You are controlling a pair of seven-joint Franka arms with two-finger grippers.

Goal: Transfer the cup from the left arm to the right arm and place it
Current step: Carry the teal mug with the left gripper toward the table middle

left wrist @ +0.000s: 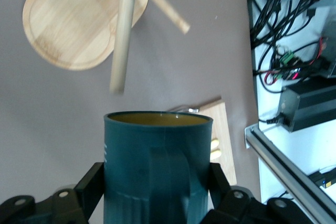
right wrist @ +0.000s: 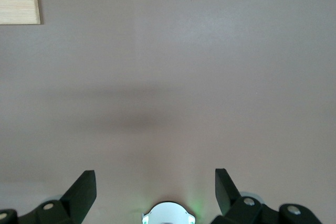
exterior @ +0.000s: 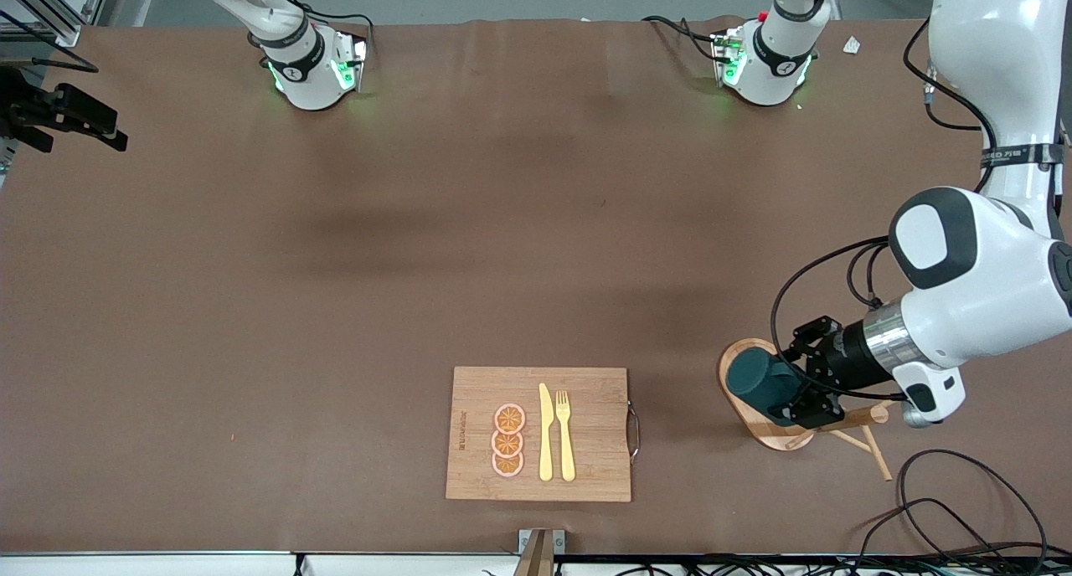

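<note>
Most of the brown worktop (exterior: 335, 266) is lying bare between the two arm bases and the bamboo cutting board (exterior: 477, 392), giving a gripper wide passage. The board, carrying a knife (exterior: 545, 434), a fork (exterior: 565, 435) and orange slices (exterior: 508, 440), is occupying the near middle. Toward the left arm's end, the wooden mug stand (exterior: 775, 435) with its slanting pegs is crowding the space under the left gripper (exterior: 791, 392), and loose cables (exterior: 963, 509) are lying nearby.
</note>
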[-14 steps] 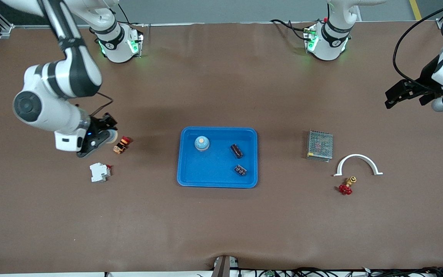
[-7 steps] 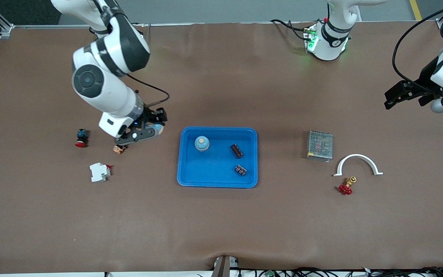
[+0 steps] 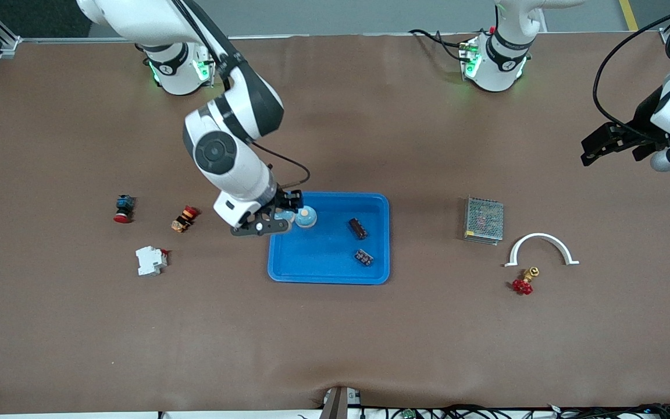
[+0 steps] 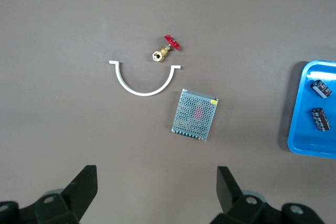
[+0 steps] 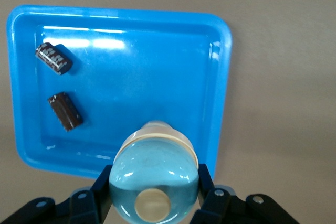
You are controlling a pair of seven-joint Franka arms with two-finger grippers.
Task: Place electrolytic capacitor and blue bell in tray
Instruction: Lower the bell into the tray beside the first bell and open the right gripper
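Right jaws [image 3: 281, 219] clamping blue bell [image 5: 153, 182] over tray [image 3: 329, 273]; left jaws [image 4: 157, 182] agape.

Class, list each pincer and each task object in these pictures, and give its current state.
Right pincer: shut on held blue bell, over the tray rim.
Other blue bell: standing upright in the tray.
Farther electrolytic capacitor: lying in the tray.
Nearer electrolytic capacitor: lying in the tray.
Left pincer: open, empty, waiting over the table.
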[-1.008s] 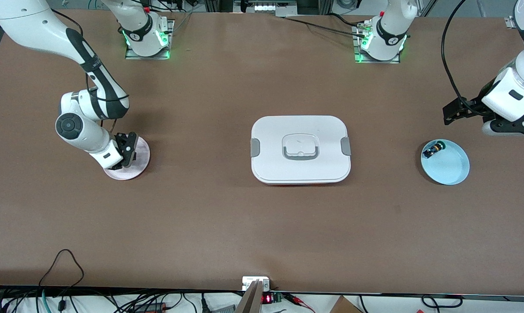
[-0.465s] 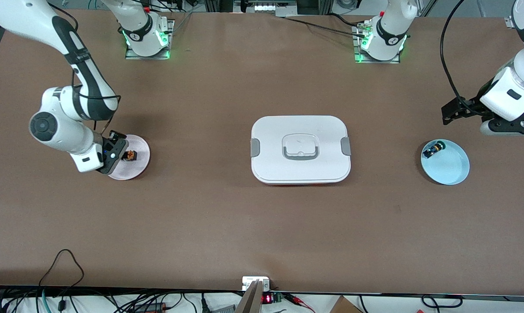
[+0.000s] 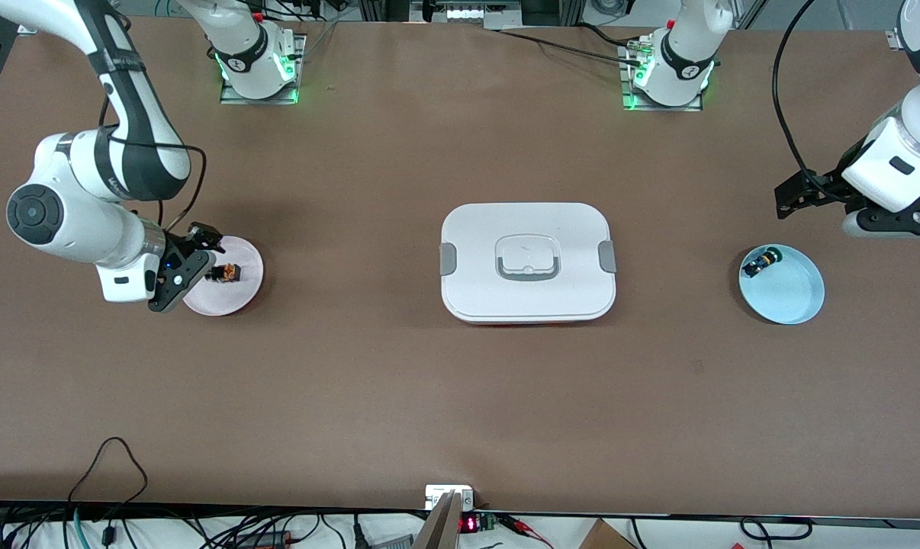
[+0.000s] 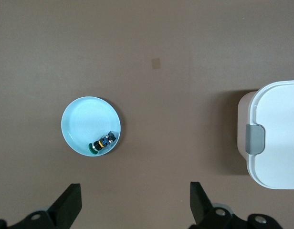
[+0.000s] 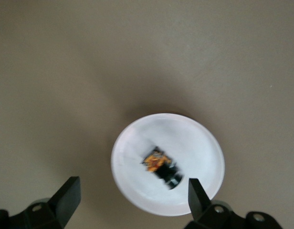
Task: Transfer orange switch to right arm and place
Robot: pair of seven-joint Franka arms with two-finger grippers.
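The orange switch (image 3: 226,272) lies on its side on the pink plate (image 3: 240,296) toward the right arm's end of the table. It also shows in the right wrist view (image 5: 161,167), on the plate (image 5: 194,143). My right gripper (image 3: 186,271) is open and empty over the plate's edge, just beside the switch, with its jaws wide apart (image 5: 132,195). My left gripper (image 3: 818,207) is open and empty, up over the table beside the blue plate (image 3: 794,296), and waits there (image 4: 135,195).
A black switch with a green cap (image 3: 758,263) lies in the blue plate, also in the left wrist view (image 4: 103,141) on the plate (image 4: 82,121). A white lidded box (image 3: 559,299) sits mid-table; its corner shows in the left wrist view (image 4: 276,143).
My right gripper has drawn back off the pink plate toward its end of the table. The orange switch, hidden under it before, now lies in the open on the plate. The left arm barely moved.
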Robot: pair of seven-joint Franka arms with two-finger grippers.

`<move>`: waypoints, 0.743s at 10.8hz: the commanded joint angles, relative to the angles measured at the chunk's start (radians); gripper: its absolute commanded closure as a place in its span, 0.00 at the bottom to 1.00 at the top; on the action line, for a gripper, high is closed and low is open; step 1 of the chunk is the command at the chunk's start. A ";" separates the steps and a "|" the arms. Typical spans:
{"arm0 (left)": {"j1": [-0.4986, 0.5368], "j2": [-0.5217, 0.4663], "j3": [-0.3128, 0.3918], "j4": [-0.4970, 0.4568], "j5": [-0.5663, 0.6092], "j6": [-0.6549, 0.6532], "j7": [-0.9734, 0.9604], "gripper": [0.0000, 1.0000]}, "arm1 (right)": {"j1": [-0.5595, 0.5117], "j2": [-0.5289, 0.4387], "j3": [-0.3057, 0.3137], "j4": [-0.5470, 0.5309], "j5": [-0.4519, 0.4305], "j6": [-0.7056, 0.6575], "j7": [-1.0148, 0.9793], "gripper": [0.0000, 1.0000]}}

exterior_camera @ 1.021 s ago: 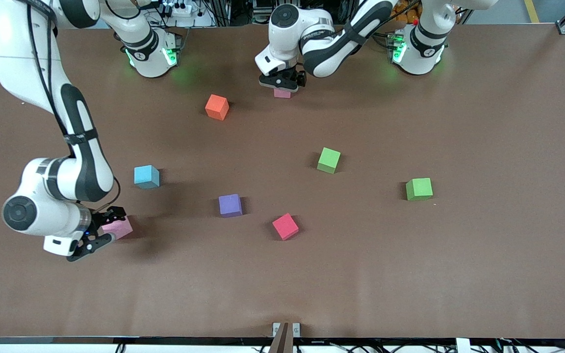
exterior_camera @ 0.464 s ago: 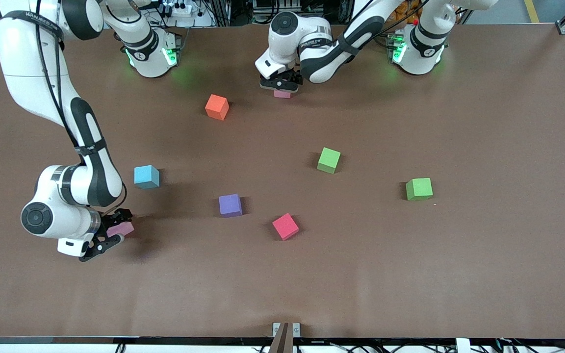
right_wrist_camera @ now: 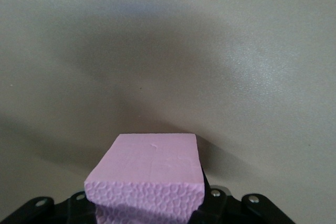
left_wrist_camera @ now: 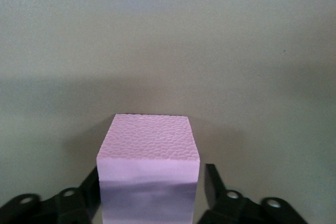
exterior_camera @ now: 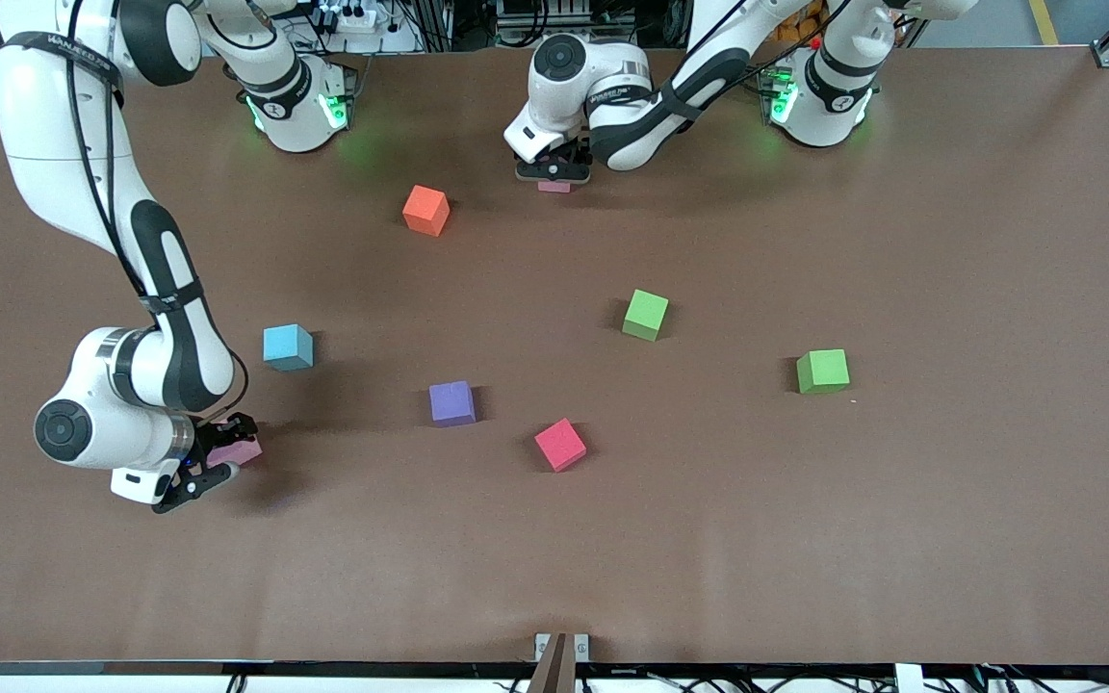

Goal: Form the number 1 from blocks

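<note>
My left gripper (exterior_camera: 553, 176) is low over a light pink block (exterior_camera: 554, 187) that lies close to the robots' bases. In the left wrist view this block (left_wrist_camera: 148, 150) stands between the open fingers (left_wrist_camera: 211, 182), with a narrow gap on one side. My right gripper (exterior_camera: 216, 458) is down at the table toward the right arm's end, shut on the second light pink block (exterior_camera: 239, 450), which fills the space between the jaws in the right wrist view (right_wrist_camera: 149, 171). Loose on the table lie the orange (exterior_camera: 425, 210), sky blue (exterior_camera: 287, 346), purple (exterior_camera: 451, 402), red (exterior_camera: 560, 444) and two green (exterior_camera: 646, 314) (exterior_camera: 822, 371) blocks.
The brown table (exterior_camera: 949, 241) holds only the blocks. The sky blue block lies closest to my right gripper, a little farther from the front camera. A small metal bracket (exterior_camera: 560, 647) sits at the table's front edge.
My left gripper has sunk lower around its pink block. My right gripper has settled onto the other pink block and closed, and the right arm's elbow has shifted slightly.
</note>
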 commanded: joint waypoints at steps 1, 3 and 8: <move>0.006 0.004 -0.005 -0.008 0.019 0.011 -0.059 0.38 | -0.003 -0.022 0.008 0.006 0.023 -0.032 -0.008 1.00; 0.006 0.004 -0.007 -0.007 0.016 0.010 -0.128 0.42 | -0.001 -0.052 0.013 0.003 0.023 -0.072 0.068 1.00; 0.003 0.001 -0.022 -0.007 0.016 0.010 -0.202 0.27 | 0.019 -0.107 0.068 -0.002 0.023 -0.170 0.211 1.00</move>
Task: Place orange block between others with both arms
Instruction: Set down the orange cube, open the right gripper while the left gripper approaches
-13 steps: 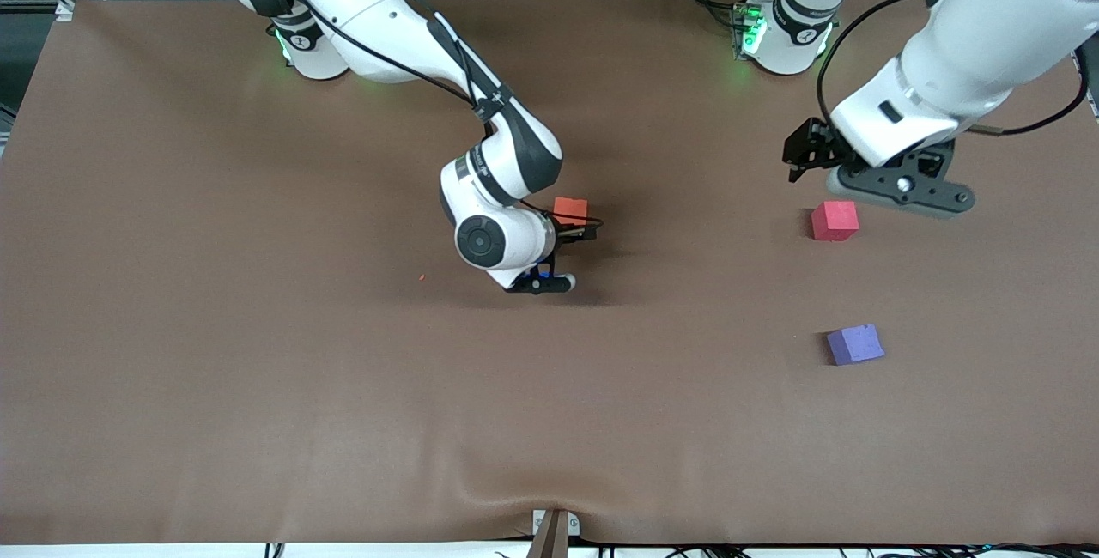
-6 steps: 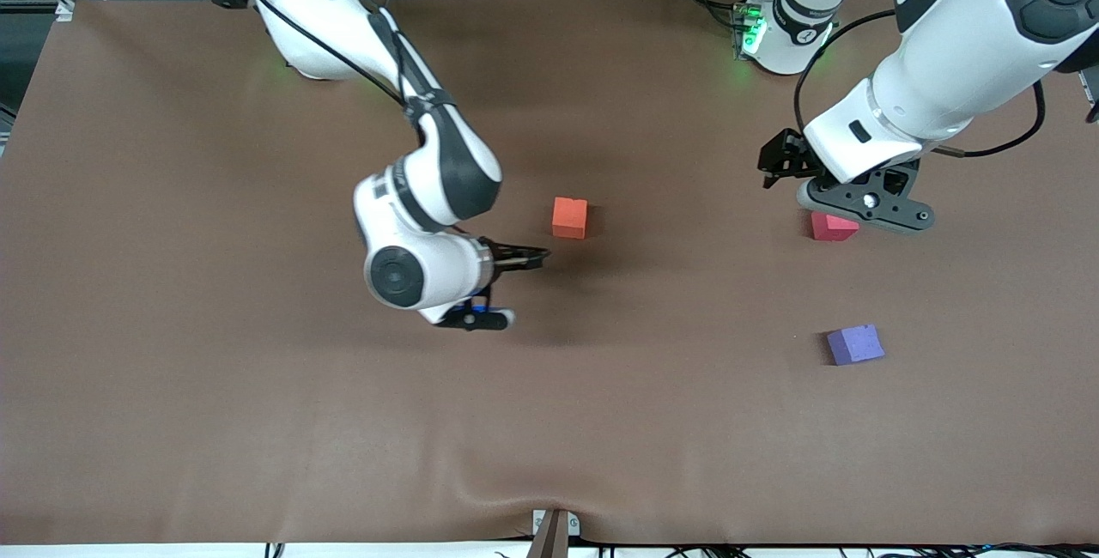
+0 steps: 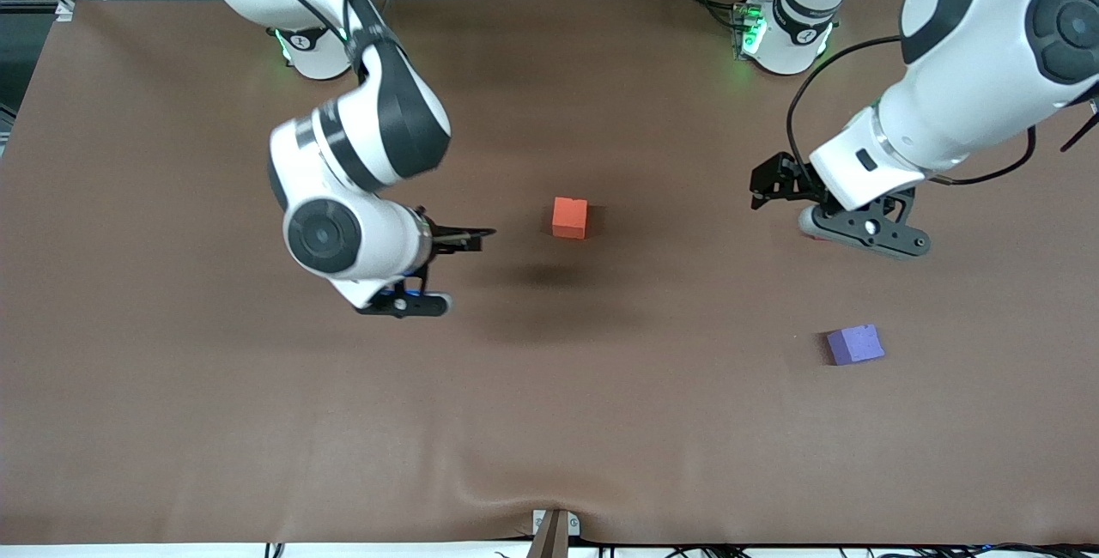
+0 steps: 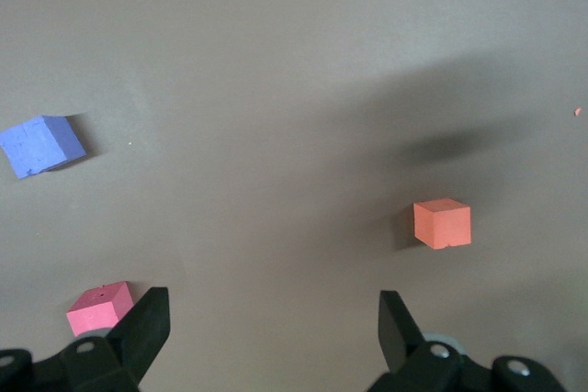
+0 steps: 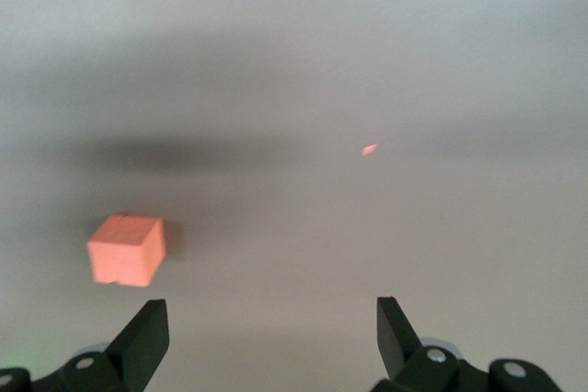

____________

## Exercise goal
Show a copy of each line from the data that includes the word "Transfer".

## Solution to the exercise
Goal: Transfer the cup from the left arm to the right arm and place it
Task: Transfer orange switch to right arm and place

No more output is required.